От любителей править текст я отбивался минут сорок. Из семи проблемных мест пять мне удалось отстоять, в двух ввели правку. Потом меня отвели в большую комнату, где мать угощали чаем с печением. Я тоже попил чай, и мы пошли в гардероб.
— О чем вы говорили с редактором? — спросил я, когда мы под мелким и противным дождем шли к автобусной остановке.
— У них есть план по молодым авторам, — пояснила мама. — А тебя они, как он выразился, хотят раскрутить. Он уже при мне звонил в комитет комсомола.
— В какой комитет? — растерялся я.
— В центральный, — объяснила она. — В отдел пропаганды. Таких молодых авторов, пишущих серьезные вещи, у них нет. Он сказал, что ты для них находка. Но там кого-то не было, а я сказала, что мы не будем долго ждать. Все равно тебя будут вызывать на всякие мероприятия, там и поговорите.
Охренеть! Написал, называется, повесть!
— А ты что, не могла сразу отказаться? — набросился я на маму. — Я учусь и не хочу пропускать уроки ради ерунды! Ты же знаешь, что мне постоянно не хватает времени!

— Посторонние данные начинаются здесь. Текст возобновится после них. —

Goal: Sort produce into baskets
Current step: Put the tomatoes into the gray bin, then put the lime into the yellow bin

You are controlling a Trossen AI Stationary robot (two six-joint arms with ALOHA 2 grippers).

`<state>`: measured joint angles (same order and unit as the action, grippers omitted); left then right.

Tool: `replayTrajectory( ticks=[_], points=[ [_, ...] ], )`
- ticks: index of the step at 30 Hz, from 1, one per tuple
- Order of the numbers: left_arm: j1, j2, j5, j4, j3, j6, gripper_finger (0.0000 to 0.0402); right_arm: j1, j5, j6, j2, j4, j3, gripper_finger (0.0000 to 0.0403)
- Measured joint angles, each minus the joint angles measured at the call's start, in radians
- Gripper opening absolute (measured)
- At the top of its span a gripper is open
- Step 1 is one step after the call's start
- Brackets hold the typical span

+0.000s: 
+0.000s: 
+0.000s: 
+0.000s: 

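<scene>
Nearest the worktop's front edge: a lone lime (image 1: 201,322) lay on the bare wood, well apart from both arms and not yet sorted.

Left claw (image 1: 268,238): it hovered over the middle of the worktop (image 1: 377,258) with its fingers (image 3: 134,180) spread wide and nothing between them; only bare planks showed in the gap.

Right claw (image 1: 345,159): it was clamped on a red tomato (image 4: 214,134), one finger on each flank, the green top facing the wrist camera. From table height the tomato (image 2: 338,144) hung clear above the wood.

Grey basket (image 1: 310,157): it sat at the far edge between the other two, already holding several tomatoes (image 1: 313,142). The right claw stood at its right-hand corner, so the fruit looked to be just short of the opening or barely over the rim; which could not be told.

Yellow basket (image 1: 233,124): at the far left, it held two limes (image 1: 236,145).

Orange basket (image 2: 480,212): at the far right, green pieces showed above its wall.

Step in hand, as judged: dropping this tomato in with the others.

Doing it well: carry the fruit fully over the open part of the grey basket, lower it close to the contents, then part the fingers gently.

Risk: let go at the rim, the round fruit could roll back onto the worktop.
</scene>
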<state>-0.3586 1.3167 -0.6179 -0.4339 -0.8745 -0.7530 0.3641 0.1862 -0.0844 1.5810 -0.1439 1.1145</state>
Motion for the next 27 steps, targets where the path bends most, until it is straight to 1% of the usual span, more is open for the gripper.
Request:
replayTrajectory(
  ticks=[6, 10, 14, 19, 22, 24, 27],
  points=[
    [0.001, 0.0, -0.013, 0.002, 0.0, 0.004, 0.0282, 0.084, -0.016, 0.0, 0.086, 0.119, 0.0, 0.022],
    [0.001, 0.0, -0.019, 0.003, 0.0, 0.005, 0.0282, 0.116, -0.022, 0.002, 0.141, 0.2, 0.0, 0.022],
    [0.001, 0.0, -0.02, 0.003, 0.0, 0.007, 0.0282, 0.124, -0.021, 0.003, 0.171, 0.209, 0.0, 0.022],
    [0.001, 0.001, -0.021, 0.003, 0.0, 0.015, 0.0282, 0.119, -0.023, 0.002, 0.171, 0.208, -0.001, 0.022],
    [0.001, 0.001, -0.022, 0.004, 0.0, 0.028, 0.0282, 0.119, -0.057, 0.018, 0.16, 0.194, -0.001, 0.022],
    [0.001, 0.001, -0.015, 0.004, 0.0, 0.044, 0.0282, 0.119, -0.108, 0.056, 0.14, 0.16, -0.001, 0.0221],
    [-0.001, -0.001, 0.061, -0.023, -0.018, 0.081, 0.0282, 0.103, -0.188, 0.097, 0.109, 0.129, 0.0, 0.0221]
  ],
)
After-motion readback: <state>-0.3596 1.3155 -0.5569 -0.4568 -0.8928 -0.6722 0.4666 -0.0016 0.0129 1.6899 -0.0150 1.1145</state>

— Немного ужмешься! — сказала она. — Такие связи лишними не будут, да и не станут они тебя часто дергать. Ты со своей повестью очень удачно попал. У них этот сборник рассказов уже полгода на рассмотрении из-за того, что на полноценную книгу не хватало объема.
— А мною заполняют перерыв! — запел я. — Арлекино…
— Замолчи немедленно! — дернула меня за пальто мама. — Люди оглядываются! Что-то ты, Геник, совсем не знаешь границ! Как ты с редактором разговаривал? Я думала, они нас выгонят из редакции!